A 19th-century limekiln in Lower Vellow was originally attached to a quarry.

==Governance==
The parish council has responsibility for local issues, including setting an annual precept (local rate) to cover the council's operating costs and producing annual accounts for public scrutiny. The parish council evaluates local planning applications and works with the local police, district council officers, and neighbourhood watch groups on matters of crime, security, and traffic. The parish council's role also includes initiating projects for the maintenance and repair of parish facilities, as well as consulting with the district council on the maintenance, repair, and improvement of highways, drainage, footpaths, public transport, and street cleaning. Conservation matters (including trees and listed buildings) and environmental issues are also the responsibility of the council.

For local government purposes, since 1 April 2023, the parish comes under the unitary authority of Somerset Council. Prior to this, it was part of the non-metropolitan district of Somerset West and Taunton (formed on 1 April 2019) and, before this, the district of West Somerset (established under the Local Government Act 1972). It was part of Williton Rural District before 1974.

It is also part of the Tiverton and Minehead county constituency represented in the House of Commons of the Parliament of the United Kingdom. It elects one Member of Parliament (MP) by the first past the post system of election.

==Landmarks==
Combe Sydenham is a Grade I listed 15th-century manor house.

Hartrow Manor was a late-16th-century manor house.

==Transport==
Stogumber railway station is an intermediate station on the West Somerset Railway, now a steam-operated heritage railway operating between Bishops Lydeard, near Taunton, and Minehead.

==Religious sites==
The parish Church of St Mary dates from the late 13th century. It has been designated as a Grade I listed building. It was founded as a Saxon minster with a chapelry at Bicknoller and other dues payable from property in Monksilver, Clatworthy and Elworthy. The Old Vicarage which is a now private dwelling, was built in the 15th century. The old brewhouse behind the vicarage is medieval in origin.

The Chantry chapel in Vellow was licensed as the Chapel of Our Lady Sweetwell in 1542.

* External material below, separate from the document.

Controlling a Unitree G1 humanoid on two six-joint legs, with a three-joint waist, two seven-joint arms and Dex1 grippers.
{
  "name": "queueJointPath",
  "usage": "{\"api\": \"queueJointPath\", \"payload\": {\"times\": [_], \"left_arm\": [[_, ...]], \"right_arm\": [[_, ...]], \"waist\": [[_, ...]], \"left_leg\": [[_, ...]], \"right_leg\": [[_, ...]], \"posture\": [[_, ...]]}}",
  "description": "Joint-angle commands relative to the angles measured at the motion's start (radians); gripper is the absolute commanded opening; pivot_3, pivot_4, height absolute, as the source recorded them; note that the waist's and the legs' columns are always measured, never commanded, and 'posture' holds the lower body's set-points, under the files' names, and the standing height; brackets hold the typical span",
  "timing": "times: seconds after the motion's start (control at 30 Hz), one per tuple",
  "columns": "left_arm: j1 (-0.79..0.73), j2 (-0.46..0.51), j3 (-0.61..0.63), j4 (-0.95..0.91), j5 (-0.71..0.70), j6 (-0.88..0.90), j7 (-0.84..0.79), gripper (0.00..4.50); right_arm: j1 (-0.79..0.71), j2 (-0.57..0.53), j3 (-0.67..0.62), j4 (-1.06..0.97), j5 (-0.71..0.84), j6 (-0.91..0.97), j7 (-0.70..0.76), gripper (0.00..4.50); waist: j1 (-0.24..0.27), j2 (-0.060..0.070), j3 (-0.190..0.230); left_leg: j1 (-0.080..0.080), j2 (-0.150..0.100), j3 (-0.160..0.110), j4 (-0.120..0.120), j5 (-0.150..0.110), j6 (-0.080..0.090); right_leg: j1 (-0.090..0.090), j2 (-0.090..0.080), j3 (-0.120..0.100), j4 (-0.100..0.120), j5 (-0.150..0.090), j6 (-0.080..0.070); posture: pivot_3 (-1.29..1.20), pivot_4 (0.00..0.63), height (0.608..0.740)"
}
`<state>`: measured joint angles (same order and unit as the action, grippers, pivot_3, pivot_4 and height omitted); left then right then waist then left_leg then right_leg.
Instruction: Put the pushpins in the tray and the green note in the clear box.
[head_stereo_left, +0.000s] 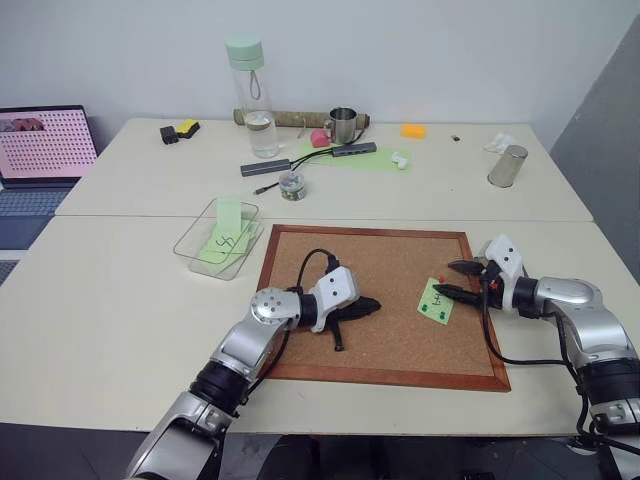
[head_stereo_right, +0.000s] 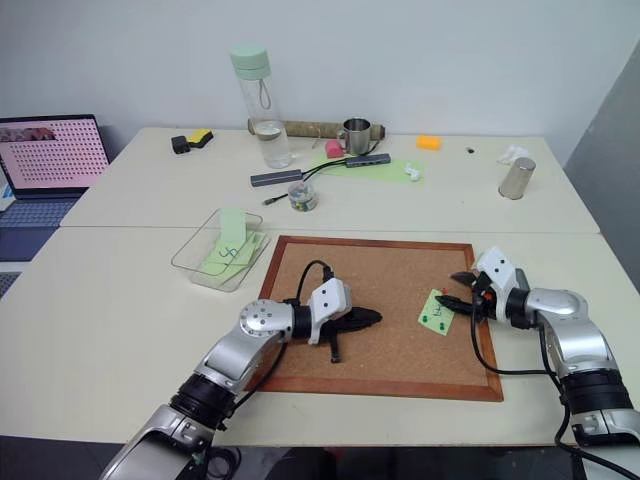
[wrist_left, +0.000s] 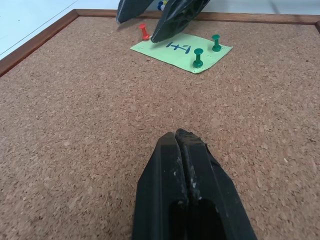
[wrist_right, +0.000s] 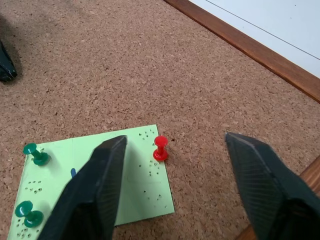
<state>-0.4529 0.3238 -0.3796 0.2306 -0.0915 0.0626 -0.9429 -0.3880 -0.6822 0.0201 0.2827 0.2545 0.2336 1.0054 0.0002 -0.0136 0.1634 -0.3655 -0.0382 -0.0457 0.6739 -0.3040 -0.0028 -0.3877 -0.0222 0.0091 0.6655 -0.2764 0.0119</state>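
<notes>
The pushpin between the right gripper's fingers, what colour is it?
Red. The pushpin stands at the green note's corner between the open right gripper's fingers; clearest in the right wrist view.

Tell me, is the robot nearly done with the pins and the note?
Not yet; nothing looks done. The red pin and two green pins are stuck in the note on the corkboard. The right gripper stands open around the red pin, ready to pinch it. The left gripper rests shut on the cork. Left: all three pins out, then the note into the clear box.
</notes>
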Motion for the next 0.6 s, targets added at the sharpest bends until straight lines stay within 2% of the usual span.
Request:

The Baptist Church in Brook Street dates from the 19th century.

==Notable residents==
- George Fredrick Curtis (1906–2005), the founding dean of the University of British Columbia Faculty of Law was born in the village.
- Zilpha Margetts nee Major was born on 1 November 1825 in Stogumber, where her family worked in tailoring and shoe-making. C. 1854 she sailed for Salt Lake City where she married a fellow English expat Thomas Margetts. They decided to return to England but were caught in a skirmish on 10 September 1856, on the Oregon Trail near Fort Kearny in Nebraska. Thomas was killed and Zilpha was held captive by Cheyenne and never ransomed.
- Elizabeth Sydenham of Combe Sydenham married Sir Francis Drake in the village in 1583.
- Richard Tucker Founder of (now) Portland, Maine, in 1633 was born in Stogumber in 1594.

==In literature==
John de Stogumber is the name of a chaplain in George Bernard Shaw's play Saint Joan. The name was selected after Shaw contacted the local rector to check that there was no-one living with the surname.

Gabriel Stogumber is the name of a Bow Street Runner investigating the robbery of a consignment of newly minted gold sovereigns in Georgette Heyer's novel The Toll-Gate.